Per le stragi Falcone-Borsellino a Caltanissetta c’è un pool di magistrati composto dal procuratore Salvatore De Luca, dai sostituti Pasquale Pacifico, Nadia Caruso, Caudia Pasciuti, Davide Spina che lavorano a stretto contatto con i due “applicati” della Direzione nazionale antimafia Francesco Del Bene e Nico Gozzo e in collegamento gli aggiunti Luca Tescaroli e Luca Turco della Dda di Firenze e con Giuseppe Lombardo procuratore aggiunto di Reggio Calabria.
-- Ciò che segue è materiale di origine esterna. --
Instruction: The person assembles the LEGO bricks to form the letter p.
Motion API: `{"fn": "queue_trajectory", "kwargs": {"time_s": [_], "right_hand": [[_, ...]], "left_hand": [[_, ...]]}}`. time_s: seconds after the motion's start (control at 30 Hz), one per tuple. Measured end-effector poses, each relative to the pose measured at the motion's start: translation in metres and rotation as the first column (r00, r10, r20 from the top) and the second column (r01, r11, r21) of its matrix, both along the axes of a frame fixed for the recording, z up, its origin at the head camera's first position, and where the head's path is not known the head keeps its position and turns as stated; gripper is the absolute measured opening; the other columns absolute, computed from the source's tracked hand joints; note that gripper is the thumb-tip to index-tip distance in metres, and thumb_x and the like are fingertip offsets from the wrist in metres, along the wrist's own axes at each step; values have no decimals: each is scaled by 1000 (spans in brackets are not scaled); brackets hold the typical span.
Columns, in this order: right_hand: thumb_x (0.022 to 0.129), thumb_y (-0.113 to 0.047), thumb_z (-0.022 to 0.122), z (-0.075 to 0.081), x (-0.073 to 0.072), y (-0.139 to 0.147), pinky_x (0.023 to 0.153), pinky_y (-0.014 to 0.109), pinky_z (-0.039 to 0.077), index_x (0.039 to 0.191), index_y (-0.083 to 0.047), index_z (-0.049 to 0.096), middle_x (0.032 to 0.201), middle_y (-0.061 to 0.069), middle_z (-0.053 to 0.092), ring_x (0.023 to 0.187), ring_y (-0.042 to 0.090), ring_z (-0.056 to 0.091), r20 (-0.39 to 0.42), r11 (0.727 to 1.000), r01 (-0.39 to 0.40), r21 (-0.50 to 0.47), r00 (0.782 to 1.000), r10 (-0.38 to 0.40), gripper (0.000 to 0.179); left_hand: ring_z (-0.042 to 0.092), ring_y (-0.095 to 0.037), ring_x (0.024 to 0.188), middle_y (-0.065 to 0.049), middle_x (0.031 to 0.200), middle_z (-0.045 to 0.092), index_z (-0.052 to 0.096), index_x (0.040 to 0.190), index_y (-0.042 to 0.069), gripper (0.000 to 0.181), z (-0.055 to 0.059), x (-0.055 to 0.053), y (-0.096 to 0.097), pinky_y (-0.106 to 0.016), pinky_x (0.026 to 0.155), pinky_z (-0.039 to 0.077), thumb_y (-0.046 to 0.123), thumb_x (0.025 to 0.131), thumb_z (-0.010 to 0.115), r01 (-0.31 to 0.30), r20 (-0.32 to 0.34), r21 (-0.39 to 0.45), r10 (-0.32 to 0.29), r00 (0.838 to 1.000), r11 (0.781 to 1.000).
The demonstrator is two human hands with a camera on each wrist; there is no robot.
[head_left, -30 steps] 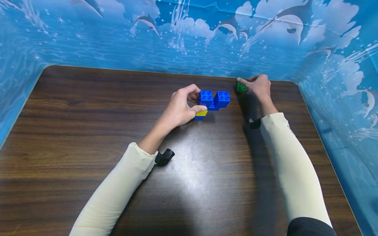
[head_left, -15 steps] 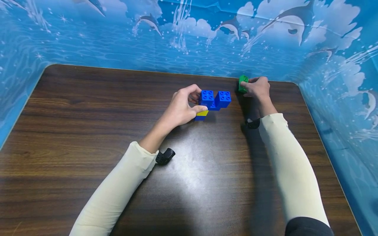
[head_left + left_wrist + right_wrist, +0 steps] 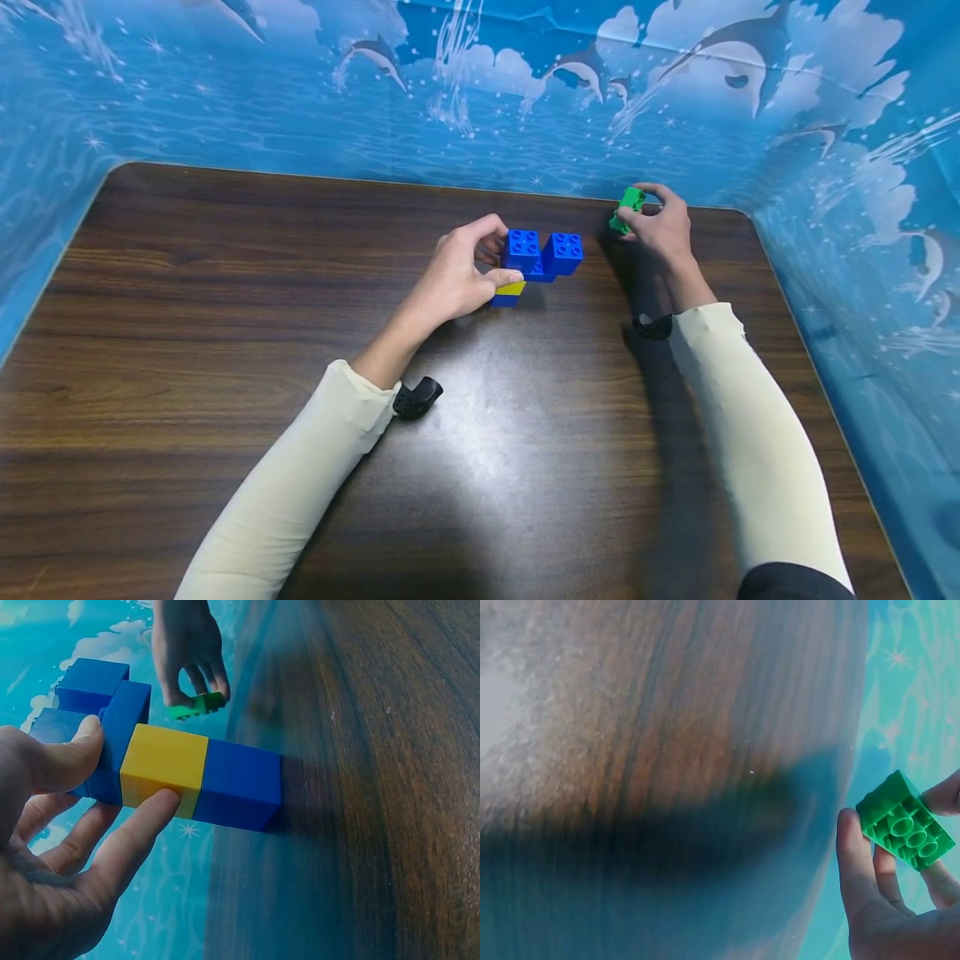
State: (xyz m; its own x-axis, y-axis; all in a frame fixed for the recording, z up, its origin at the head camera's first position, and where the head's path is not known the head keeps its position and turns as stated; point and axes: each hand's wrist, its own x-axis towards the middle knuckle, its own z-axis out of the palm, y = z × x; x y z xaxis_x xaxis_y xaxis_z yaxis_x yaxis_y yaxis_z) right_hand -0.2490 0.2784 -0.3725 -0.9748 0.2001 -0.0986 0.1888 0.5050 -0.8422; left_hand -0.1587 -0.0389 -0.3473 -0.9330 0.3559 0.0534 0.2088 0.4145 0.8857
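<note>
My left hand (image 3: 459, 271) holds a stack of toy building bricks upright on the wooden table. At its foot is a blue brick (image 3: 241, 784), then a yellow brick (image 3: 165, 765), then a longer blue brick (image 3: 124, 735) lying across. Two blue bricks (image 3: 563, 252) sit on top with a gap between them. Near the far edge, my right hand (image 3: 663, 229) pinches a green brick (image 3: 632, 198) between thumb and fingers. In the right wrist view the green brick (image 3: 907, 829) is tilted, its hollow underside with round tubes showing.
The dark wooden table (image 3: 225, 333) has a rounded far edge. A blue sheet printed with dolphins (image 3: 480, 108) rises behind it and along the right side. A black band with a camera (image 3: 417, 398) sits at my left wrist.
My right hand has turned the green brick, so its studded top no longer shows, and shifted it slightly right. My left hand and the stack stay put.
</note>
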Motion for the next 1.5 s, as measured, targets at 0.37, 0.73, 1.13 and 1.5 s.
{"fn": "queue_trajectory", "kwargs": {"time_s": [0.37,0.73,1.13,1.5], "right_hand": [[101,-10,70,15,14,-13,75,19,64,148,-11,54,110,4,58,93,6,66,-98,992,-56,-112,994,45,49],[98,-4,74,31,27,-23,73,20,64,120,-16,54,107,3,65,92,12,73,-156,961,-105,-255,986,66,32],[96,-10,76,52,46,-34,82,25,58,112,-12,58,92,-4,74,81,14,68,-225,947,-208,-244,962,153,25],[97,-11,75,62,63,-44,85,27,52,114,-15,60,107,-5,77,98,16,71,-342,949,-272,-160,917,205,24]], "left_hand": [[69,-33,109,-17,118,71,61,120,6,32,-2,0,-4,-47,99,60,11,96,81,-11,2,-19,11,1000,1000],[70,-33,108,-17,117,72,62,121,6,32,-4,-1,-4,-47,99,60,12,96,82,-12,-5,-25,12,1000,1000],[70,-33,107,-16,115,73,62,120,7,34,-2,-1,-3,-46,99,60,13,95,84,-6,-7,-25,6,1000,1000],[70,-33,107,-17,115,72,62,121,6,33,-5,-2,-1,-46,97,60,13,96,82,3,-8,-16,-3,1000,1000]]}}
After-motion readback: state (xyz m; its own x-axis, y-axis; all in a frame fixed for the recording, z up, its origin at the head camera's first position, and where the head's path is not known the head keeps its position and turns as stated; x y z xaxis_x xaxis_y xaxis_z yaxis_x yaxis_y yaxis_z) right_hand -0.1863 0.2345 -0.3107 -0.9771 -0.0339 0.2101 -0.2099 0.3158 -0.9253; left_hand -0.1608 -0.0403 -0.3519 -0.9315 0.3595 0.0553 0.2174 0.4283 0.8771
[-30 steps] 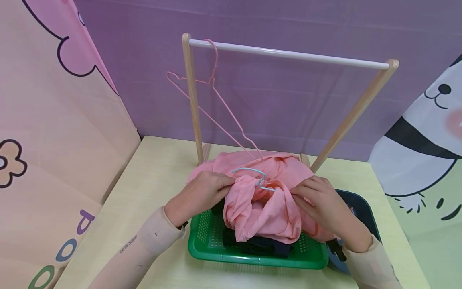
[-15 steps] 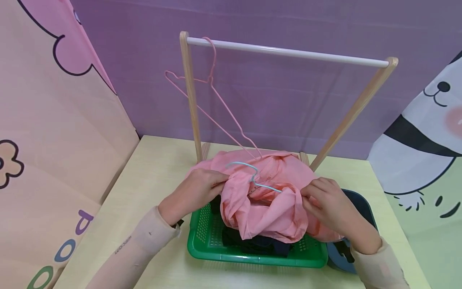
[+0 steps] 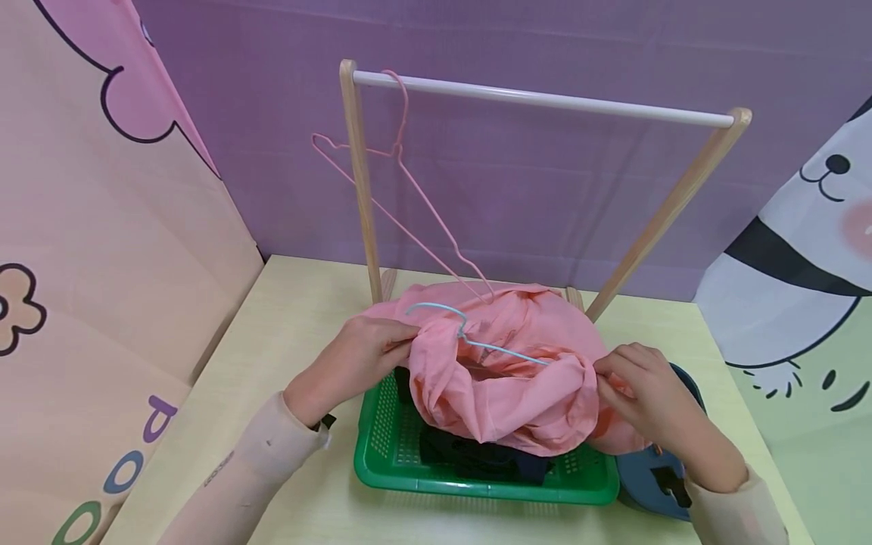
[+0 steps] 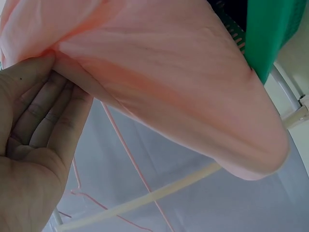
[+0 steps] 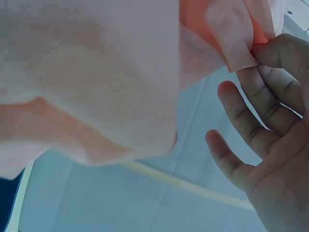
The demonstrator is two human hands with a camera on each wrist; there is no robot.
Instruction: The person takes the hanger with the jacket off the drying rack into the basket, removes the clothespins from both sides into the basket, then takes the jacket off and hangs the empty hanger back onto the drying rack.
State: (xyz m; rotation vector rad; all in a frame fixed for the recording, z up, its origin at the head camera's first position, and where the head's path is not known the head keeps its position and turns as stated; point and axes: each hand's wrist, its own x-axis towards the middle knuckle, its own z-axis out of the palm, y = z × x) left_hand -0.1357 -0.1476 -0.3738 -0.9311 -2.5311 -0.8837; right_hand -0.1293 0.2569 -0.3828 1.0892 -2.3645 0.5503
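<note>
We observe the left hand [image 3: 354, 367] pinching the pink garment [image 3: 504, 416]; the right hand [image 3: 657, 393] pinches its opposite side; we find the garment over the green basket [image 3: 487, 489], the light-blue hanger [image 3: 504, 350] partly inside it, partly exposed; a pink hanger [image 3: 428, 201] hangs from the white rail [image 3: 545, 99].

Head view evenly bright, white rail [image 3: 518, 95] faintly shiny, wrist views dimmer — bluish, pink cloth [image 5: 96, 72] softly blurred

The left forearm [image 3: 238, 469] and right forearm [image 3: 739, 503] slant inward from below. The left hand [image 3: 354, 359] pinches, thumb [image 4: 31, 72] against curled fingers [image 4: 35, 110]; the right hand [image 3: 650, 390] pinches with thumb and fingertip, its two outer fingers [image 5: 242, 117] spread apart.
</note>
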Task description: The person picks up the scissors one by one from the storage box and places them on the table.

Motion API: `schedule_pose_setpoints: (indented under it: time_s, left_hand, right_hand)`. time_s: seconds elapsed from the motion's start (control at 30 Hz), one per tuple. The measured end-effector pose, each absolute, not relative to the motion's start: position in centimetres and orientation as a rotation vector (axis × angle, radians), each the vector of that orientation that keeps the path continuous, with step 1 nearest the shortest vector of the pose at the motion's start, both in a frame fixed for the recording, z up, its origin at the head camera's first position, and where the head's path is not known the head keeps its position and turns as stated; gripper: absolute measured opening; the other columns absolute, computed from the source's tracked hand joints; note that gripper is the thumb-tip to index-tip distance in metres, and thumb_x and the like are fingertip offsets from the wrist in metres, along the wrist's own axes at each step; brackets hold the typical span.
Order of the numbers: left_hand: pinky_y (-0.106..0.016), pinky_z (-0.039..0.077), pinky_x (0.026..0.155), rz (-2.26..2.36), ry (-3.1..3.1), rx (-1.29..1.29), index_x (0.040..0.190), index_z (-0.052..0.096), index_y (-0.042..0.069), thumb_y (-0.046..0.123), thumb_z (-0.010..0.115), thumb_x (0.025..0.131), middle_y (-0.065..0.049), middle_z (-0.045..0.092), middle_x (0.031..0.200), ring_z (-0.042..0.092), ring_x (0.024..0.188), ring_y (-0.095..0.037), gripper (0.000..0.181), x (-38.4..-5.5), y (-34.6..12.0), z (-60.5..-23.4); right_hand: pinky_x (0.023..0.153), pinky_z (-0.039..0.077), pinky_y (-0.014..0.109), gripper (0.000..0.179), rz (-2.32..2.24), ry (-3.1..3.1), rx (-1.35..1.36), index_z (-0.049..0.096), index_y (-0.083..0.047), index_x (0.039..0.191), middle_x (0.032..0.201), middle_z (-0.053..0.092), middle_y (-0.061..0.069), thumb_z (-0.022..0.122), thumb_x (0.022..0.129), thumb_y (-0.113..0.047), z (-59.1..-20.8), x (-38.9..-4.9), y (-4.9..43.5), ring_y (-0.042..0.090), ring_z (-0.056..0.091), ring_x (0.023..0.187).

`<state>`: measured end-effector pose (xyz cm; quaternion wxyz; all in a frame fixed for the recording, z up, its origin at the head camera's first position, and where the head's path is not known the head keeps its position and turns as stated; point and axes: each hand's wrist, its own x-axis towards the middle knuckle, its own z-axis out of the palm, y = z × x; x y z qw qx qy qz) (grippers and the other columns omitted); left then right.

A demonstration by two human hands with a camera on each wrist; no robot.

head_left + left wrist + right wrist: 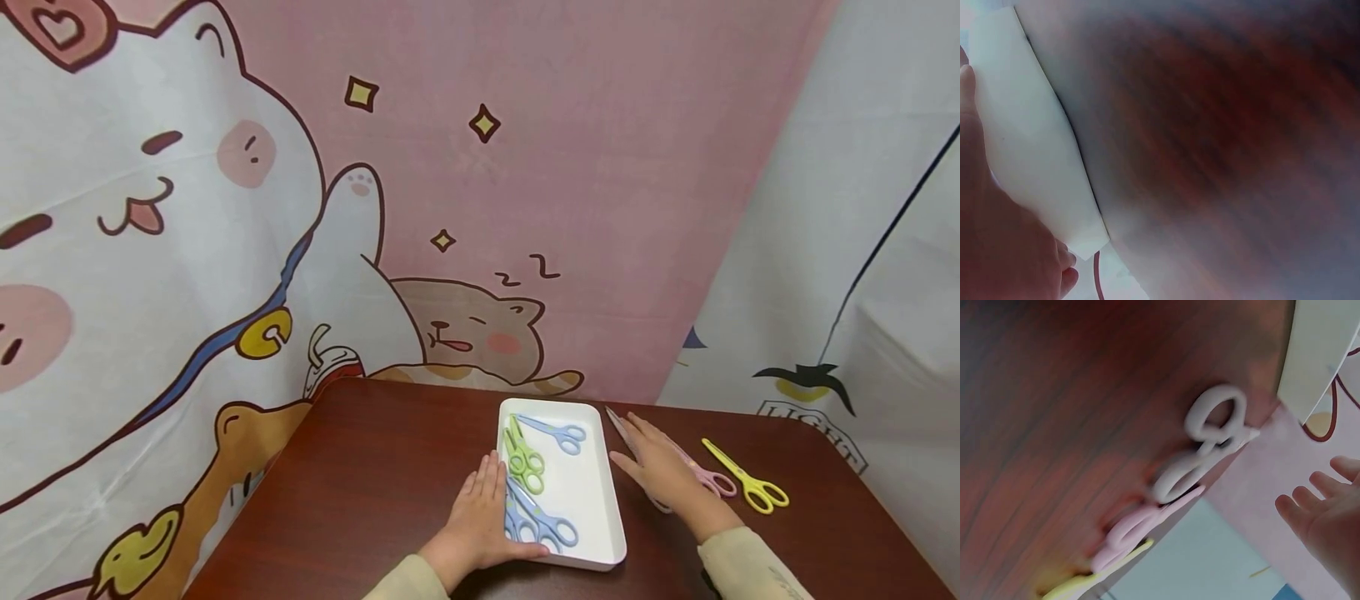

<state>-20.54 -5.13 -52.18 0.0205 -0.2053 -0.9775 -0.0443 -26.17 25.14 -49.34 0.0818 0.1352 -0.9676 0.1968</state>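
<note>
My left hand (478, 517) lies with straight fingers along the left wall of a white tray (596, 500), its thumb across the near edge. The left wrist view shows the hand against the tray's side wall (1035, 137). Inside the tray are blue scissors (562, 432) at the far end, green scissors (525, 458) along the left, and more blue scissors (551, 523) at the near end, partly hidden by my hand. Over grey scissors (1196, 422) right of the tray hovers my right hand (660, 462), fingers extended, apart from them in the right wrist view.
Pink scissors (712, 481) lie beside the grey pair, and yellow scissors (748, 482) farther right. All rest on a dark reddish-brown table (390, 475). A cartoon-printed cloth (600, 208) hangs behind the table's far edge.
</note>
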Motion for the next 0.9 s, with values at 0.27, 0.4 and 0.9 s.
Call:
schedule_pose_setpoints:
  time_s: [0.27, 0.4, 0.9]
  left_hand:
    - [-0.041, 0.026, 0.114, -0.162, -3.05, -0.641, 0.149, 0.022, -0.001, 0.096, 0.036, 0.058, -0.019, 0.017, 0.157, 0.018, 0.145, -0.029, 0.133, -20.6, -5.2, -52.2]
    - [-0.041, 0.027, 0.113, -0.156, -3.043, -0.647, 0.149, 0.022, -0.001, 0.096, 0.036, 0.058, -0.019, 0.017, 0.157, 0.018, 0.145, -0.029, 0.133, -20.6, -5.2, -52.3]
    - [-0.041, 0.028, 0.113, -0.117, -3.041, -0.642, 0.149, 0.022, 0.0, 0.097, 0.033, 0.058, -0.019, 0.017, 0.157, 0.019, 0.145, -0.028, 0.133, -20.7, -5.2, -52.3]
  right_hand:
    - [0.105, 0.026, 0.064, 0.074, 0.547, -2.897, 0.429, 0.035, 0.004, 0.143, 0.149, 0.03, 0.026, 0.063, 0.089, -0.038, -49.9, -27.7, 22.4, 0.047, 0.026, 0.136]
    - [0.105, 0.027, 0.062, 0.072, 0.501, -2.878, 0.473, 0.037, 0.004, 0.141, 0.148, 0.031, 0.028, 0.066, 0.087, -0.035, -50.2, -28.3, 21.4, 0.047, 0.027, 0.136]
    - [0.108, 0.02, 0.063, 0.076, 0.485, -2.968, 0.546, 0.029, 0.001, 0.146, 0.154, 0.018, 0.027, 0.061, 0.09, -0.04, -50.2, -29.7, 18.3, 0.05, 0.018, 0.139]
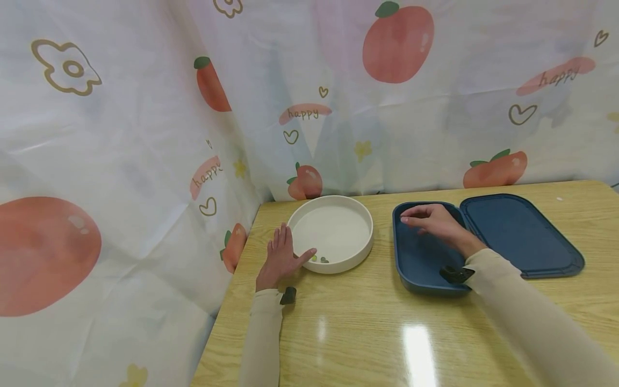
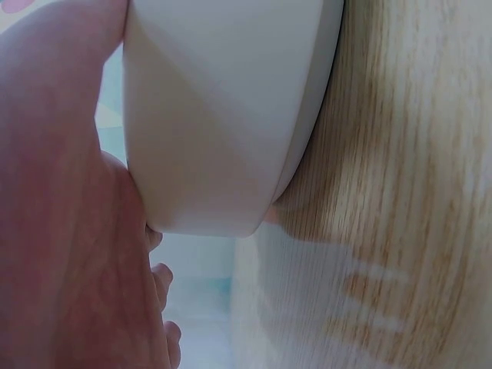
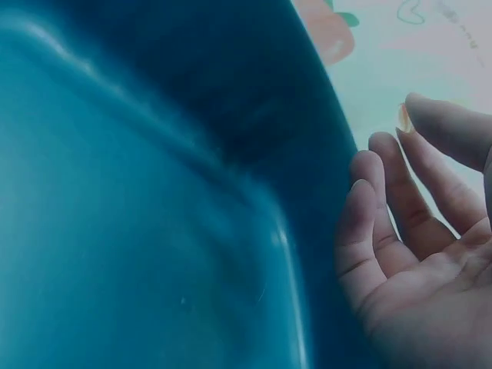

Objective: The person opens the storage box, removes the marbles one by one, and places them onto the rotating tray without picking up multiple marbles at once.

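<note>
My left hand (image 1: 280,258) lies along the near left side of a round white dish (image 1: 333,228), fingers straight and thumb reaching over the rim. In the left wrist view, the palm is beside the dish's outer wall (image 2: 223,115). A few small yellow-green and grey marbles (image 1: 324,260) lie inside near that thumb. Above the dark blue box (image 1: 420,258), my right hand (image 1: 437,223) pinches a tiny clear marble with an orange streak (image 3: 404,118) between thumb and forefinger, partly hidden. Its other fingers curl loosely by the box wall.
The blue lid (image 1: 522,234) lies flat against the box's right side. Wood-grain table (image 1: 358,333) runs in front of dish and box. A printed curtain (image 1: 338,107) hangs behind and along the left edge. A small white speck (image 1: 559,199) lies at the back right.
</note>
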Demonstrator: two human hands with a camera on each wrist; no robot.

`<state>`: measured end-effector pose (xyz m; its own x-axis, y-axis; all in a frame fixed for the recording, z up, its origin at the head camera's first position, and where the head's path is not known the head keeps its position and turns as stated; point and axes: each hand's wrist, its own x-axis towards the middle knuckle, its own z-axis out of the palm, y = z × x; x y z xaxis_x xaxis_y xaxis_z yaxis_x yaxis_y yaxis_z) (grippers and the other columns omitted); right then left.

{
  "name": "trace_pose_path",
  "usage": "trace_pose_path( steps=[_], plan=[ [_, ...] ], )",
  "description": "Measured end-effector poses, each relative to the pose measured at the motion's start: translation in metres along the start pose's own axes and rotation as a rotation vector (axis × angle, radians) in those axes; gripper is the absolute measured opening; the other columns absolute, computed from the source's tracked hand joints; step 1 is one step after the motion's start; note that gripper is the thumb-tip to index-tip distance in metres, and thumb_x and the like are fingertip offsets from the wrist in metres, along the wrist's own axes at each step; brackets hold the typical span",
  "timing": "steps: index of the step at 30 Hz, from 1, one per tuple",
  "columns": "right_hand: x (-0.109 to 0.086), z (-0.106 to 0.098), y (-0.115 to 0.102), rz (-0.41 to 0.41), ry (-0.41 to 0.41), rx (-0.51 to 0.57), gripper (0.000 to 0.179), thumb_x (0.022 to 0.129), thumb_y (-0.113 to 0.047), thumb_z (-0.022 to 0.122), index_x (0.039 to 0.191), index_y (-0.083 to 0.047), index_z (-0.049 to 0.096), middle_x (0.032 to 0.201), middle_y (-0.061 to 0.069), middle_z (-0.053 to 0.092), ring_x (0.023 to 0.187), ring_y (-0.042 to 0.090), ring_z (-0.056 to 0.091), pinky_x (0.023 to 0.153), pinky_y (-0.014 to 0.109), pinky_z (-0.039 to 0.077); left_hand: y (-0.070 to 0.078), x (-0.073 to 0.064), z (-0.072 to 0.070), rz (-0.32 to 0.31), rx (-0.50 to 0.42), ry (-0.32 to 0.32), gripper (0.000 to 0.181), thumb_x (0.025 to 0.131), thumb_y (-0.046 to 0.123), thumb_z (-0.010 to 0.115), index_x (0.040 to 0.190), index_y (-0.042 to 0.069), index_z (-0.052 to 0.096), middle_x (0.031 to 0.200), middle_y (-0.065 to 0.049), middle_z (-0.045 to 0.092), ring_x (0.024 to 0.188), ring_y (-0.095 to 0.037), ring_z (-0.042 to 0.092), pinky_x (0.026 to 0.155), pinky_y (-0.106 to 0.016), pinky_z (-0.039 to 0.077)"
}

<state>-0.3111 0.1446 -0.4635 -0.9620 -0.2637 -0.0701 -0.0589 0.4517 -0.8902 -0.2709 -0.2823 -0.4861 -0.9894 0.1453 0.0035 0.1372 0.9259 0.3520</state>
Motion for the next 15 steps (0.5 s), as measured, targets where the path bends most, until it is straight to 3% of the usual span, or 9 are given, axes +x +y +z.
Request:
trace_pose_path(
  steps=[4, 15],
  plan=[
    [0.002, 0.003, -0.007, -0.002, -0.005, 0.028, 0.053, 0.102, -0.038, 0.066, 0.14, -0.002, 0.062, 0.132, 0.01, 0.071, 0.097, -0.006, 0.063, 0.092, 0.038, 0.057, 0.001, -0.001, 0.0, 0.001, -0.006, 0.004, 0.11, 0.096, 0.069, 0.055, 0.165, -0.003, 0.008, 0.175, -0.021, 0.001, 0.163, -0.041, 0.003, 0.127, -0.065, 0.013],
    [0.003, 0.017, -0.032, -0.052, -0.024, 0.087, 0.052, 0.098, -0.038, 0.072, 0.136, -0.003, 0.065, 0.122, -0.002, 0.074, 0.095, -0.004, 0.067, 0.088, 0.033, 0.056, -0.001, 0.0, 0.0, -0.005, 0.003, 0.003, 0.111, 0.095, 0.072, 0.053, 0.165, -0.001, 0.008, 0.175, -0.021, 0.002, 0.163, -0.041, 0.004, 0.127, -0.065, 0.015]
  ],
)
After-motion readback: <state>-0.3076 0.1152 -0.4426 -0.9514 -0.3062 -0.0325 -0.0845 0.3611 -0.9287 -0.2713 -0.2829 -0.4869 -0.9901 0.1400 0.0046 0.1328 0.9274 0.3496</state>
Il convincimento, scaturito da numerosi processi e dalle rivelazioni di decine di collaboratori di giustizia, è che ci sia stato un unico filo conduttore e un “patto” non solo tra Cosa Nostra e ’ndrangheta, ma anche con pezzi deviati delle istituzioni, P2 e destra eversiva che si è macchiata non solo delle stragi del 1992 e del 1993 in Continente, ma anche di alcuni delitti eccellenti in Calabria, come quello del procuratore generale della Cassazione, Antonino Scopelliti e di alcuni carabinieri uccisi in Calabria, come emerso dal processo “’Ndrangheta stragista” che vede alla sbarra il palermitano Giuseppe Graviano.
Per l’uccisione di Giovanni Falcone, trent’anni di indagini non hanno ancora fatto piena luce su quanto avvenne prima e nell’immediatezza della strage: non bisogna dimenticare che Falcone doveva essere ucciso a Roma e lì Totò Riina inviò un gruppo di fedelissimi capeggiati dall’ancora latitante Matteo Messina Denaro e da Giuseppe Graviano, per poi farli tornare indietro perché la strage doveva farsi in Sicilia. Così fu, con un attacco militare senza precedenti, con 500 kg di tritolo piazzati sotto un cunicolo dell’autostrada per Palermo, che Brusca disse di aver fatto saltare lui pigiando il telecomando da una collinetta soprastante. Una ricostruzione processuale che potrebbe essere rivisitata, dopo che qualche pentito ha parlato di carica esplosiva ulteriormente potenziata con altro materiale proprio alcune ore prima della strage dai servizi segreti. È questa l’ipotesi del “doppio cantiere”, emersa al processo “Capaci bis”, insieme all’impronta di una donna repertata dopo l’analisi del Dna su un guanto trovato sul luogo dell’eccidio.
E poi c’è l’incursione negli uffici del Ministero dove lavorava Giovanni Falcone con la manomissione delle agende del giudice, come ha accertato il consulente Gioacchino Genchi. Nelle agende elettroniche di Falcone c’erano anche appunti sulle cose da fare nei mesi successivi, molto probabilmente anche sull’attività di Gladio, la struttura paramilitare operante per anni in Italia e anche in Sicilia, sciolta nel 1990, e collegata al centro Scorpione di Trapani, sede militare, logistico-operativa, utilizzata dal Sismi, i servizi segreti militari italiani.Trapani che resta forse la provincia con più segreti inconfessabili del patto tra mafia, politica, servizi segreti deviati e logge massoniche vicine alla criminalità. E soprattutto nel Trapanese si concentrano le ricerche per la cattura dell’ultimo grande latitante di Cosa Nostra, quel Matteo Messina Denaro che i magistrati ritengono, insieme a Giuseppe Graviano, il depositario dei segreti che Totò Riina si è portato nella tomba.